▶ _EXERCISE INSTRUCTIONS_
Please transcribe the data below in full. Omit any picture you find in it.

▶ _THE DATA_

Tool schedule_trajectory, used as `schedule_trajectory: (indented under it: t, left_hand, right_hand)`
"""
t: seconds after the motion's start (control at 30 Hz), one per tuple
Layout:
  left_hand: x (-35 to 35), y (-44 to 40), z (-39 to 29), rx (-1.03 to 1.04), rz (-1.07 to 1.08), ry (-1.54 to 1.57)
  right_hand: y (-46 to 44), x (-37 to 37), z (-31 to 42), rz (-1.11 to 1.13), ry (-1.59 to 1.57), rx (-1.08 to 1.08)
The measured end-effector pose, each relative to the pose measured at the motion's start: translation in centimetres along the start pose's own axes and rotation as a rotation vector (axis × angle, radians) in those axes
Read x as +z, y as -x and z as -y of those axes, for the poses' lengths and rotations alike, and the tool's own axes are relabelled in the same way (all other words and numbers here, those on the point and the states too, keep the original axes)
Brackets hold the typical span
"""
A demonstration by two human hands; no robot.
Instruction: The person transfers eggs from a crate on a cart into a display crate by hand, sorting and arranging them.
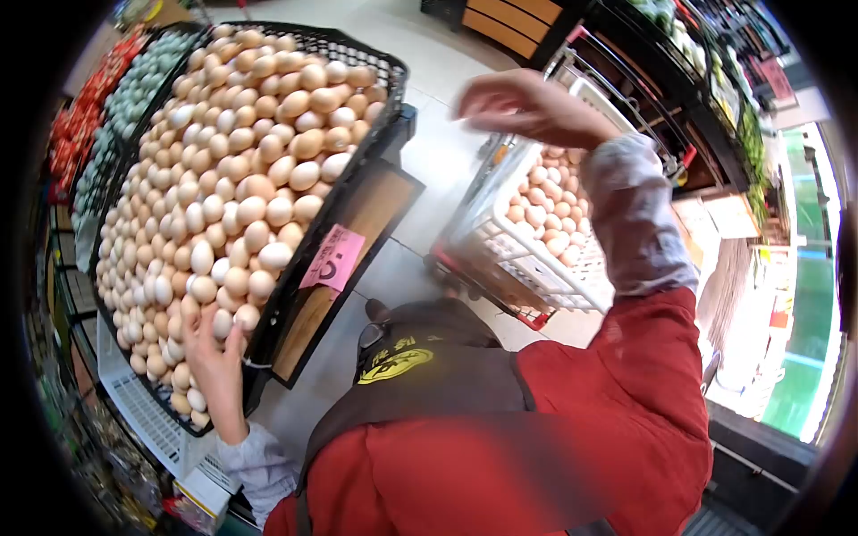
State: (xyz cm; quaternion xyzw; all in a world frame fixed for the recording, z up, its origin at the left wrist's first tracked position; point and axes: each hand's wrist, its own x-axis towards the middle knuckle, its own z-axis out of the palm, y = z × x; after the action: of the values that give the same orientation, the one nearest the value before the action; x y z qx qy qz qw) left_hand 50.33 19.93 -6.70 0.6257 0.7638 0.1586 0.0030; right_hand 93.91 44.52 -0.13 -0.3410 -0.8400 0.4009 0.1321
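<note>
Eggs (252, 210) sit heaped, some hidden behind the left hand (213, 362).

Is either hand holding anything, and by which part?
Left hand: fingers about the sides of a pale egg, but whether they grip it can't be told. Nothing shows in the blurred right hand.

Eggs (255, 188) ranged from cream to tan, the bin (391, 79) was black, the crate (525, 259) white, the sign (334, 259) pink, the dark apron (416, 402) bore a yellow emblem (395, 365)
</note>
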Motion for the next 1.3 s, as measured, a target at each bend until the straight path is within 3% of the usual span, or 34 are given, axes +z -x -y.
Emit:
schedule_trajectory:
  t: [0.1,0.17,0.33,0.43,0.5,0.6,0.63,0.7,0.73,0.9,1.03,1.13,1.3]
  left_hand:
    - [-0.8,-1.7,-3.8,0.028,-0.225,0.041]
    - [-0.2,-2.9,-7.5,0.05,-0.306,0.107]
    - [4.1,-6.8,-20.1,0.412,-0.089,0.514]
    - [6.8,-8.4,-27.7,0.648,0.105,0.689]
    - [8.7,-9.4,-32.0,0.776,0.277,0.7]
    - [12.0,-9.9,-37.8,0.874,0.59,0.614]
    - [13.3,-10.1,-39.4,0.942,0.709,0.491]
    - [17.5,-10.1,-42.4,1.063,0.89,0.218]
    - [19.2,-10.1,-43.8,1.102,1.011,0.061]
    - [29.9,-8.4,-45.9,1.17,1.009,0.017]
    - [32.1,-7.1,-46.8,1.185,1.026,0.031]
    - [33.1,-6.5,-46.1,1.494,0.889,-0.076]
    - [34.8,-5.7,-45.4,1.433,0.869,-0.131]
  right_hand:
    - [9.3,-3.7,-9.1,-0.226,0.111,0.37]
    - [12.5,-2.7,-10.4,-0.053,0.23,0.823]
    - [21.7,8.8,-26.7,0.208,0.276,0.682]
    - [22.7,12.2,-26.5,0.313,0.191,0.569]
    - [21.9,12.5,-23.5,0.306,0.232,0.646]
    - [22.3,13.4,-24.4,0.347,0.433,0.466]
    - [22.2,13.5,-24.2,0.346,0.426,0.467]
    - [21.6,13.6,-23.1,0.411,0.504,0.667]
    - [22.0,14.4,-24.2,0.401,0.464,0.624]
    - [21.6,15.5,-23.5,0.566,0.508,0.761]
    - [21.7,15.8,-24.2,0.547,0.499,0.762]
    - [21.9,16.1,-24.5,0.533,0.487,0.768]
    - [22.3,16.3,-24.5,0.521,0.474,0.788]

▶ _ANSWER TO THE PROBLEM_
Tool schedule_trajectory, used as `schedule_trajectory: (indented under it: t, left_hand, right_hand)`
"""
t: seconds after the motion's start (control at 30 Hz), one per tuple
Layout:
  left_hand: x (-35 to 35), y (-44 to 40), z (-39 to 29), rx (-1.03 to 1.04), rz (-1.07 to 1.08), ry (-1.54 to 1.57)
  right_hand: y (-46 to 44), x (-37 to 37), z (-31 to 42), rz (-1.11 to 1.13), ry (-1.59 to 1.57), rx (-1.08 to 1.08)
The measured end-effector pose, each relative to the pose measured at the motion's start: translation in centimetres along the start pose's own axes and rotation as a rotation vector (axis × angle, radians) in those axes
Read x as +z, y as -x and z as -y of those axes, for the poses' lengths and rotations alike, and the tool's own axes are relabelled in the same way (all other words and numbers here, those on the point and the states too, keep the original axes)
Brackets hold the typical span
"""
A demonstration by two human hands; no robot.
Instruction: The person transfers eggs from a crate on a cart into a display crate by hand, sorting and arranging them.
State: (xyz cm; quaternion xyzw; all in a world frame fixed for the recording, z up, its origin at the left wrist's first tracked position; point and axes: each hand's wrist, its own x-axis towards the middle knuckle, its own z-axis out of the palm, y = z × x; after the action: of the values that give the same orientation, the one nearest the value before the action; x y z qx qy qz qw) left_hand 50.33 19.93 -6.70 0.6257 0.7638 0.1586 0.0030; right_hand 93.91 44.52 -0.13 -0.3410 -0.8400 0.4009 0.1321
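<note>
Eggs (252, 210) sit heaped, some hidden behind the left hand (213, 362).

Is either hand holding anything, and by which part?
Left hand: fingers about the sides of a pale egg, but whether they grip it can't be told. Nothing shows in the blurred right hand.

Eggs (255, 188) ranged from cream to tan, the bin (391, 79) was black, the crate (525, 259) white, the sign (334, 259) pink, the dark apron (416, 402) bore a yellow emblem (395, 365)
</note>
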Motion for the next 1.3 s, as measured, a target at each bend until the straight path is within 3% of the usual span, or 34 are given, axes +z -x -y.
Emit:
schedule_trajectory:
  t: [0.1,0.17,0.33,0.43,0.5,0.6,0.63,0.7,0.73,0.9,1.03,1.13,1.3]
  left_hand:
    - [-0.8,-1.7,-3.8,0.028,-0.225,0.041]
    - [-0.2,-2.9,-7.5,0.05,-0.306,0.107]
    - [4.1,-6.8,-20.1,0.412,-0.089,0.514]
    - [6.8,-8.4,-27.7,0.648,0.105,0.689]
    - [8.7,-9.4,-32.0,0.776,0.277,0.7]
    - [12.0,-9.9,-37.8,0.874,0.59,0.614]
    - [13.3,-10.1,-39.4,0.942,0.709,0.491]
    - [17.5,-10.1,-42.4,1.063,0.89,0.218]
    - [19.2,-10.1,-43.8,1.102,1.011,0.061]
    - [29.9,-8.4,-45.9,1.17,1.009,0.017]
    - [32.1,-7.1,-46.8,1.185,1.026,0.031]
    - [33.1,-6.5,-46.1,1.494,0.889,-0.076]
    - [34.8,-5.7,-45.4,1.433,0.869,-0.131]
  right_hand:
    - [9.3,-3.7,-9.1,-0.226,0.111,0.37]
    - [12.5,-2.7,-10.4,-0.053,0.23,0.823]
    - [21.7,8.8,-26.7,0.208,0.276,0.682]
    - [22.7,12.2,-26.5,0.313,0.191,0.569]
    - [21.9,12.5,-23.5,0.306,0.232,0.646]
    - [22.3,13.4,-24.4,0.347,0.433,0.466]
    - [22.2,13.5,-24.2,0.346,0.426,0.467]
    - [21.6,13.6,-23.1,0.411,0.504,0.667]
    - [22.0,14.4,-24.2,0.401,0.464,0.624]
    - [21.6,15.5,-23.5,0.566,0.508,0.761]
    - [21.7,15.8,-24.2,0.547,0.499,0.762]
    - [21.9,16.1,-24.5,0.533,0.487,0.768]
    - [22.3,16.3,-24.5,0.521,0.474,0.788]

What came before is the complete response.